Public Health Institute Awards ‘Creating a Climate for Health’ Pilot Project Grants

Public Health Institute is pleased to announce the recipients of our Creating a Climate for Health pilot project grants, awarded through our Center for Climate Change and Health. These pilot projects, in three geographically diverse urban communities in California, will incorporate climate change into current public health practice and/or enhance public health participation in on-going local mitigation, adaptation, and resilience work to address climate change. Each grantee will receive $20,000 for 12 months to develop scalable, replicable models that simultaneously address climate change, community health and health equity.

Of the numerous excellent proposals submitted, we are delighted to have selected the following three:

Adapting More Equitably to Climate Change through Multi-Stakeholder Collaboration

Pacific Institute, with the West Oakland Environmental Indicators Project and the Alameda County Public Health Department 

The impacts of climate change threaten to exacerbate existing race- and place-based health inequities in Alameda County. Low income communities and people of color stand to be disproportionately impacted by sea level rise – nearly 30% of the population in areas at highest risk of coastal flooding is low income. Poor households are more likely to suffer from heat-related illness because they cannot afford air conditioning. Many lack health insurance and, as renters, lack home insurance, making it much harder to recover from disasters such as flooding or wildfires.

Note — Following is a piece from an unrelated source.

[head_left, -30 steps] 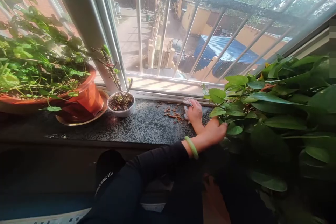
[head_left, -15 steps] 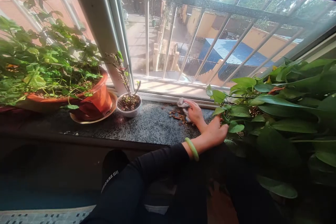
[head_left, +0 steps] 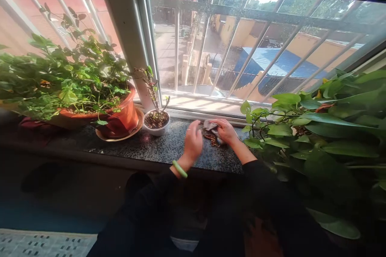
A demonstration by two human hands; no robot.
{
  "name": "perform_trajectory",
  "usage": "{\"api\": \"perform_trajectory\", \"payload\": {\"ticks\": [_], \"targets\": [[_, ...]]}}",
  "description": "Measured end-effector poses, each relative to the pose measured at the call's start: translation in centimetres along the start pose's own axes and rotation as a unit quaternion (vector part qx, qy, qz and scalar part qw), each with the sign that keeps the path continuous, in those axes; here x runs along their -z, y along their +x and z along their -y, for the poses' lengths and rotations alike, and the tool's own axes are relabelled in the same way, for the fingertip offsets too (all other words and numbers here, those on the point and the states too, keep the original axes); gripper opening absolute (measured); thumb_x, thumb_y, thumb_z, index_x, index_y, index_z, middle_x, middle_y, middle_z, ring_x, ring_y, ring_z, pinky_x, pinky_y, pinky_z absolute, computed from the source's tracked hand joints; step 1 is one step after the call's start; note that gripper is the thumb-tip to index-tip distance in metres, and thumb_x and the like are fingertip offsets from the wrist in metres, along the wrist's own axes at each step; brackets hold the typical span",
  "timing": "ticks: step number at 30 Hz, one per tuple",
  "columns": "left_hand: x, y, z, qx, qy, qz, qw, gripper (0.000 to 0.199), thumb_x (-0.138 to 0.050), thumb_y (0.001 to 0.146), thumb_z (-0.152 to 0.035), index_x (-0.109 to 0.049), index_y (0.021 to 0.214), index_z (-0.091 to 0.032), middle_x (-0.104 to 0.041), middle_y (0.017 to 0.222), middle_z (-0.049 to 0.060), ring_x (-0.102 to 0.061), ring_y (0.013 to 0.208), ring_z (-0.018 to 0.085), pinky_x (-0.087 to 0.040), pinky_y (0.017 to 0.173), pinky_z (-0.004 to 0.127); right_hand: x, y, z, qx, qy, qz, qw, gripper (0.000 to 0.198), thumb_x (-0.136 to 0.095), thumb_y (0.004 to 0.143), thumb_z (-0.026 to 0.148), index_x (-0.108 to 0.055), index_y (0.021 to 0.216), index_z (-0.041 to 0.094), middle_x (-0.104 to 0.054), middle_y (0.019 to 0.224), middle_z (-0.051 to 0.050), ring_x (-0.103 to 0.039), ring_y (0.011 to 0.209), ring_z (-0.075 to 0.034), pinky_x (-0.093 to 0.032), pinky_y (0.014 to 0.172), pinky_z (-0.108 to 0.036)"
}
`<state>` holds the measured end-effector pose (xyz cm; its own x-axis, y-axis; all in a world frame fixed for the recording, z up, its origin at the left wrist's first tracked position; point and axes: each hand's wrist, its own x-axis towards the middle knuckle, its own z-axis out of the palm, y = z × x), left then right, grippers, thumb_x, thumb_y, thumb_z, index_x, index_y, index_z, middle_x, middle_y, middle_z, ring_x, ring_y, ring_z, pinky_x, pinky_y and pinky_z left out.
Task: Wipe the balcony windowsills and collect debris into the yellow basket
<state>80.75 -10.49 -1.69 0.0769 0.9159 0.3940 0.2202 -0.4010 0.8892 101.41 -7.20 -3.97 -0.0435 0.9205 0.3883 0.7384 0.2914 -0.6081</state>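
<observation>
My right hand (head_left: 226,131) is closed on a crumpled greyish-white cloth (head_left: 210,124), resting on the dark speckled windowsill (head_left: 129,144). Just in front of the cloth lies a small heap of dry brown leaf bits (head_left: 213,140). My left hand (head_left: 193,142), with a green bangle (head_left: 180,169) on its wrist, is cupped upright at the left side of the heap. Its fingers are stretched and hold nothing that I can see. Part of the heap is hidden behind both hands.
A small white pot (head_left: 157,130) with a thin, sparse plant stands left of my hands. Farther left is a large orange pot (head_left: 120,118) on a saucer (head_left: 140,122). A broad-leaved green plant (head_left: 340,140) spreads at the right. Behind the sill is a barred window (head_left: 229,68).
My left hand has moved left from beside the green plant to the left side of the leaf bits. My right hand stays on the cloth, pulling the debris closer together. The view has shifted slightly.
</observation>
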Motion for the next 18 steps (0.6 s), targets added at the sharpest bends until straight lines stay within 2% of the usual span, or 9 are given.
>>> {"api": "perform_trajectory", "payload": {"ticks": [3,5,7,10,12,15,16,18], "targets": [[1.7,2.6,3.0,0.046,0.086,0.001,0.995,0.037,-0.047,0.086,-0.01,-0.061,0.12,-0.012,-0.064,0.131,0.018,-0.053,0.131,0.03,-0.034,0.118,0.053,0.2,0.3,0.4,-0.016,0.061,0.028,0.998,0.047,-0.044,0.074,0.011,-0.077,0.105,0.023,-0.075,0.113,-0.004,-0.065,0.112,-0.021,-0.048,0.107,-0.04],[2.3,3.3,3.1,0.036,0.091,0.019,0.995,0.032,-0.048,0.086,-0.011,-0.063,0.114,-0.015,-0.067,0.125,0.015,-0.056,0.126,0.028,-0.038,0.115,0.051,1.3,0.1,0.1,-0.034,0.11,0.032,0.993,0.045,-0.044,0.076,0.015,-0.076,0.108,0.023,-0.076,0.115,-0.003,-0.067,0.109,-0.02,-0.05,0.104,-0.039],[3.1,2.4,2.1,0.016,0.065,0.03,0.997,0.022,-0.047,0.091,-0.017,-0.065,0.104,-0.017,-0.07,0.112,0.012,-0.063,0.111,0.025,-0.047,0.105,0.043,2.9,-0.8,-0.9,-0.065,0.115,0.005,0.991,0.044,-0.045,0.077,0.018,-0.075,0.109,0.022,-0.076,0.113,-0.004,-0.068,0.106,-0.021,-0.052,0.101,-0.041],[4.5,-2.9,0.5,0.031,0.01,0.063,0.997,0.024,-0.044,0.098,-0.031,-0.063,0.088,-0.02,-0.066,0.081,0.003,-0.062,0.078,0.017,-0.052,0.079,0.031,4.8,-2.9,-2.9,-0.12,0.036,-0.066,0.99,0.04,-0.046,0.074,0.018,-0.077,0.1,0.021,-0.078,0.102,-0.006,-0.069,0.099,-0.024,-0.054,0.096,-0.045],[5.3,-8.2,0.9,0.07,-0.011,0.104,0.992,0.025,-0.044,0.1,-0.034,-0.063,0.089,-0.021,-0.062,0.074,0.0,-0.059,0.07,0.015,-0.049,0.072,0.027,4.8,-4.3,-3.7,-0.119,-0.017,-0.097,0.988,0.039,-0.047,0.074,0.016,-0.077,0.098,0.021,-0.077,0.103,-0.007,-0.068,0.102,-0.026,-0.052,0.098,-0.048],[5.8,-16.3,3.7,0.138,-0.023,0.204,0.969,0.022,-0.045,0.098,-0.025,-0.065,0.094,-0.022,-0.06,0.071,-0.002,-0.058,0.068,0.014,-0.048,0.072,0.027,3.1,-5.3,-3.5,-0.08,-0.075,-0.116,0.987,0.039,-0.049,0.077,0.015,-0.075,0.105,0.022,-0.074,0.115,-0.008,-0.064,0.112,-0.028,-0.047,0.105,-0.05],[5.8,-18.5,5.0,0.174,-0.016,0.231,0.957,0.021,-0.046,0.096,-0.02,-0.066,0.088,-0.021,-0.061,0.072,-0.001,-0.059,0.071,0.015,-0.049,0.074,0.028,2.4,-5.3,-3.2,-0.072,-0.091,-0.116,0.986,0.039,-0.05,0.078,0.016,-0.075,0.107,0.023,-0.073,0.117,-0.008,-0.063,0.114,-0.028,-0.046,0.106,-0.05],[5.4,-21.3,7.6,0.284,0.024,0.222,0.932,0.021,-0.053,0.092,-0.013,-0.065,0.076,-0.018,-0.065,0.079,0.002,-0.062,0.079,0.017,-0.051,0.08,0.031,1.2,-5.1,-2.5,-0.06,-0.11,-0.107,0.986,0.04,-0.051,0.079,0.014,-0.074,0.11,0.024,-0.073,0.119,-0.007,-0.062,0.114,-0.027,-0.045,0.106,-0.049]]}}
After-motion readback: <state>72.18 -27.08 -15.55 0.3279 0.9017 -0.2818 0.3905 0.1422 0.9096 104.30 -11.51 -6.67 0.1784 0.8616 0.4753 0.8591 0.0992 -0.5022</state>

The Pacific Institute will collaborate with the West Oakland Environmental Indicators Project and the Alameda County Public Health Department to bring together agency and community stakeholders to shape adaptation planning in Alameda County. The goal is to demonstrate how impacted residents, community-based organizations, public health departments, and other agencies can collaborate to devise cross-cutting adaptation solutions that advance health equity while building community resilience to climate change.

San Diego Community Health and Climate Pilot Project

Environmental Health Coalition, with La Maestra Community Health Centers

This project focuses on the San Diego neighborhoods of City Heights and National City, majority Latino communities with a combined population of approximately 132,500. Immigrants make up more than 45% of residents and also include large populations from east Africa, Vietnam and Cambodia. These communities are among the poorest in San Diego County, and many here have little formal education. Asthma-related emergency room visits indicate the severity of the health problems in these communities – rates for children’s ER visits due to asthma are 72% (City Heights) and 95% (National City) higher than the county as a whole.

The Environmental Health Coalition will collaborate with La Maestra Community Health Centers to develop a model for incorporating climate change into public health programs serving low-income communities of color in San Diego County. Goals of this project are to provide education about the links between climate change and health to La Maestra staff and patients and to secure policy and organizational change by involving La Maestra staff and patients in the Environmental Health Coalition’s advocacy efforts around the Climate Mitigation and Adaptation Plan for San Diego.

Inglewood Community Health and Climate Pilot Project

Social Justics Learning Institute, with Los Angeles County Department of Public Health

The Social Justice Learning Institute will collaborate with the Los Angeles County Department of Public Health and others involved with the Healthy and Sustainable Inglewood Collaborative to develop a set of strategies to improve health equity outcomes with a focus on climate change mitigation. They will engage community residents and stakeholders in a community needs assessment, visioning, and strategy development to create a draft of the Health and Climate Action Plan that will be used to update the City of Inglewood’s general plan.

In the area of Los Angeles of which Inglewood is a part, 36.8% of adults are overweight, 24.6% die from diabetes, and 25% are diagnosed with hypertension or high cholesterol. Inglewood is surrounded by four major highways and the LA airport, causing significant upper respiratory problems among residents. Within the next five years, billions of dollars of development will occur within the city, offering the opportunity to inject a focus on improving health equity and climate change mitigation into public policy. Developing bike lanes and walkable sidewalks, planting trees and adding community gardens will help to mitigate CO2 emissions while making Inglewood a healthier place to live.